Additionally, while previous studies supporting the role of baseline measures of brain and spinal cord atrophy as predictors of future disability have been conducted on mixed samples including both relapsing and progressive patients [33, 34], we focused on RR patients, proving the validity of such metrics in this population over a short period of time.

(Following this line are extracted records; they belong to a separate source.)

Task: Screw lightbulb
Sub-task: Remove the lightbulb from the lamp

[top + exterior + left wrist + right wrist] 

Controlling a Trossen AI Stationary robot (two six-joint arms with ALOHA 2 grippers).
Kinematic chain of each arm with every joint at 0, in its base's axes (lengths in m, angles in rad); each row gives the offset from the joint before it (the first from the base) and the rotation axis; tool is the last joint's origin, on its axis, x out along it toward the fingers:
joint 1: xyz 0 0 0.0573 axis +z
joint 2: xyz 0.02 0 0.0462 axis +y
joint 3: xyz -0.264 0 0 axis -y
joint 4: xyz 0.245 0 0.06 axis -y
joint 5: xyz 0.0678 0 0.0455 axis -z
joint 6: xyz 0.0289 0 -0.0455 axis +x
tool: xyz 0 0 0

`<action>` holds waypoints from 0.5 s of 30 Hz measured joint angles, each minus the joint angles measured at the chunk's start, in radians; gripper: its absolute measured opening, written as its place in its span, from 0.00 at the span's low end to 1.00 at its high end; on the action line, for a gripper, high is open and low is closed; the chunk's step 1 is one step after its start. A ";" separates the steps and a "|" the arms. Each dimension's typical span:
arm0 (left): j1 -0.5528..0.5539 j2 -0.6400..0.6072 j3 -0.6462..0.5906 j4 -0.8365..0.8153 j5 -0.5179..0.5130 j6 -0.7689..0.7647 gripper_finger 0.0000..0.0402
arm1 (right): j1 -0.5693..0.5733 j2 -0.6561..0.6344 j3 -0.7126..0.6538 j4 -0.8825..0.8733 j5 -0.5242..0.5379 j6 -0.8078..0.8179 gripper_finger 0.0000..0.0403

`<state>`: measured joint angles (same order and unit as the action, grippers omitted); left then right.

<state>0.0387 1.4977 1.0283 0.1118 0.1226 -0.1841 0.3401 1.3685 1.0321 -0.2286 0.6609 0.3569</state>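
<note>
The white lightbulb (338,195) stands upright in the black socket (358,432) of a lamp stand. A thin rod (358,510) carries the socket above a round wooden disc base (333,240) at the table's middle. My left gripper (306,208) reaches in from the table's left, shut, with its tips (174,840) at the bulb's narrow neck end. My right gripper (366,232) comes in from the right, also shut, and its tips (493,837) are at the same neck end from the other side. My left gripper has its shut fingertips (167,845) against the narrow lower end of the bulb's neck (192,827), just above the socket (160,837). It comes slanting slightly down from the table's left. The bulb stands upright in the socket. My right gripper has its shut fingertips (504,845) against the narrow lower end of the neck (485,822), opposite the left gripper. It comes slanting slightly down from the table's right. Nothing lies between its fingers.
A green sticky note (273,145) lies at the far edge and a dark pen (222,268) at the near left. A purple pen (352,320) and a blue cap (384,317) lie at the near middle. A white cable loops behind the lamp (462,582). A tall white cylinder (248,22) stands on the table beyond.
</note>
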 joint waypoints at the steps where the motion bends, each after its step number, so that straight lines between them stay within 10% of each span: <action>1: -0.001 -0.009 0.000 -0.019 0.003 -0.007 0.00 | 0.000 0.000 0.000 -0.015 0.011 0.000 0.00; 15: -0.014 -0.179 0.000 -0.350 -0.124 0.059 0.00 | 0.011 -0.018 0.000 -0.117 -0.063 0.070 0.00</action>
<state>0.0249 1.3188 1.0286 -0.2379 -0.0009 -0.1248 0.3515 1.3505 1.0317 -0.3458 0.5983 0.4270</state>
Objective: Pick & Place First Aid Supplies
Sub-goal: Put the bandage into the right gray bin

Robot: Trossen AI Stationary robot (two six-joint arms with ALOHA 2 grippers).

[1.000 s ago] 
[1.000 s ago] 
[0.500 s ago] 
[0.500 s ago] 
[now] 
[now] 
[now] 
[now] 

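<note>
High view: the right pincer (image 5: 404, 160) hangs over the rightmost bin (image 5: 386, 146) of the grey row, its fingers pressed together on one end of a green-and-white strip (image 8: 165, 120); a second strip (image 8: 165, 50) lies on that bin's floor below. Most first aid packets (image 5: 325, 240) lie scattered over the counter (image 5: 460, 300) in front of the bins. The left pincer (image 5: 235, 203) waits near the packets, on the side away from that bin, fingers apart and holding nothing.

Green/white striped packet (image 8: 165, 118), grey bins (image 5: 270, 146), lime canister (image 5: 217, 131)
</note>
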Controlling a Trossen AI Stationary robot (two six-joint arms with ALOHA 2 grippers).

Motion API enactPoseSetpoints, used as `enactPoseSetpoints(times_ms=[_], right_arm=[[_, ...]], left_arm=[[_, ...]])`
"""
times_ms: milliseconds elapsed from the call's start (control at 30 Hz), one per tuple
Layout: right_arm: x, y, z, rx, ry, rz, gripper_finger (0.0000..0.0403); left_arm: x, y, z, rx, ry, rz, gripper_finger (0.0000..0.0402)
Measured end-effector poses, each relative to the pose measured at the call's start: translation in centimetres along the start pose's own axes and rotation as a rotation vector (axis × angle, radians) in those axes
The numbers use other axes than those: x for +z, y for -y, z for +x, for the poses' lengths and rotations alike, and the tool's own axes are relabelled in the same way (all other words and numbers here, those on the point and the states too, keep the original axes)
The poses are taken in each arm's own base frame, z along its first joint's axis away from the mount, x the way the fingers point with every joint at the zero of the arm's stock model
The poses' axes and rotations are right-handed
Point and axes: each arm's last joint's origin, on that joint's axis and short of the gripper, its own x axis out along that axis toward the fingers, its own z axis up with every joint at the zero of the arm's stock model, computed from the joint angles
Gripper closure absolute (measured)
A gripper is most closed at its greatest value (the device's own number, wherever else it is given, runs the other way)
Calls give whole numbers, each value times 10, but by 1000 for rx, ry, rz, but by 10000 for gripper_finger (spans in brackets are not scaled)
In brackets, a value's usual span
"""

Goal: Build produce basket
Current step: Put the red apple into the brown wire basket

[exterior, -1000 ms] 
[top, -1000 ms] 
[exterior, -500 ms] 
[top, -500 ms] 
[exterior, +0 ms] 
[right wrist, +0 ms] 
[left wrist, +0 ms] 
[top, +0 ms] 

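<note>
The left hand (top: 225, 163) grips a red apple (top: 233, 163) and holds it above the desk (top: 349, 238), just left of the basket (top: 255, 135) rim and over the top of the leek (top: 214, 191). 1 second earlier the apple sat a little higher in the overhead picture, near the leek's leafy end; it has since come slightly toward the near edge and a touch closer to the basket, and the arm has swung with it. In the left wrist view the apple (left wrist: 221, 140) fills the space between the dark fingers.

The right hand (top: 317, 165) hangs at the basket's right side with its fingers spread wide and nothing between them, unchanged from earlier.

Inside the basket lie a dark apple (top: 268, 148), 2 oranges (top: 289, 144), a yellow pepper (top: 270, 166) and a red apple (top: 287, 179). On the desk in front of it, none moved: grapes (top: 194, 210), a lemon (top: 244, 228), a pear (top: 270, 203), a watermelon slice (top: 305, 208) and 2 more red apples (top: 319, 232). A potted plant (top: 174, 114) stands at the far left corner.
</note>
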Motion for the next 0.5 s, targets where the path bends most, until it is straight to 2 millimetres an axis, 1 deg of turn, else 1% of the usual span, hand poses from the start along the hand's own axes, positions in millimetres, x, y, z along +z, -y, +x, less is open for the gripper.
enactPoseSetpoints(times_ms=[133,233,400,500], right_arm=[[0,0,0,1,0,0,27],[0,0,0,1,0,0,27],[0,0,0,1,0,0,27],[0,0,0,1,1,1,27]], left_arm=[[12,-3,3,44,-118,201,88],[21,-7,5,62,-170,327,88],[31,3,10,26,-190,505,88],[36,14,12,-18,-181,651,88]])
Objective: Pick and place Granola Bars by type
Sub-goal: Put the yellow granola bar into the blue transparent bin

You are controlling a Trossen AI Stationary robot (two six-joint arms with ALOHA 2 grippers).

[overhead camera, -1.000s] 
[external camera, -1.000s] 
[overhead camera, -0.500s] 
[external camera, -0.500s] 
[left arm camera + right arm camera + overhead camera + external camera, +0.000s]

Our work is not without limitations. One that can be pointed out is the usage of brain scans instead of a dedicated spine acquisition to measure spinal cord volume. However, recent works have suggested the possibility to calculate spinal cord atrophy using brain volumetric images [48, 49] in order to save time, to minimize cost and to lessen the amount of motion artifacts. The brain 3DT1 images used in this work fully covered our region of interest, i.e. the upper cervical region. Indeed, the most common levels where spinal cord volume is measured are C1–C2 and C2–C3, since this region is less affected by movement artefacts, leads to the most sensible results, and guarantees optimal clinical correlates [50]. Further supporting our choice, a recent work from MAGNIMS group has confirmed the similarity in terms of reproducibility and sensitivity between spinal cord area measured using specific volumetric sequences and spinal cord area detected using volumetric brain MRI [51]. A second controversial point could be represented by the definition of disability progression that we adopted. Although the choice to utilize the EDSS-Plus has increased the heterogeneity in our group of progressed patients, we believe that this classification accurately reflects the variability that characterizes MS clinical evolution, and therefore represents a necessary prerequisite to the generalizability of our findings. Eventually, as our hypothesis was centered on the influence of brain and spinal cord atrophy on disability, we focused on the development of motor impairment, thus ignoring the evolution of cognitive deterioration, which is a relevant player in the patients’ global disability status. Of note, even though we acquired our data between 2010 and 2015 and finalized the analysis in 2019, the methodology adopted is still representative of the current research practice in the MS field [44, 52], due to the robustness and reproducibility of the chosen techniques.

Notwithstanding these limitations, our findings suggest that the presence of spinal cord atrophy, alone or in combination with brain atrophy estimated at a single time-point, is a meaningful predictor of short-term progression, and could represent a valuable biomarker once methodological barriers to the implementation of volumetric measures in clinical practice will be addressed.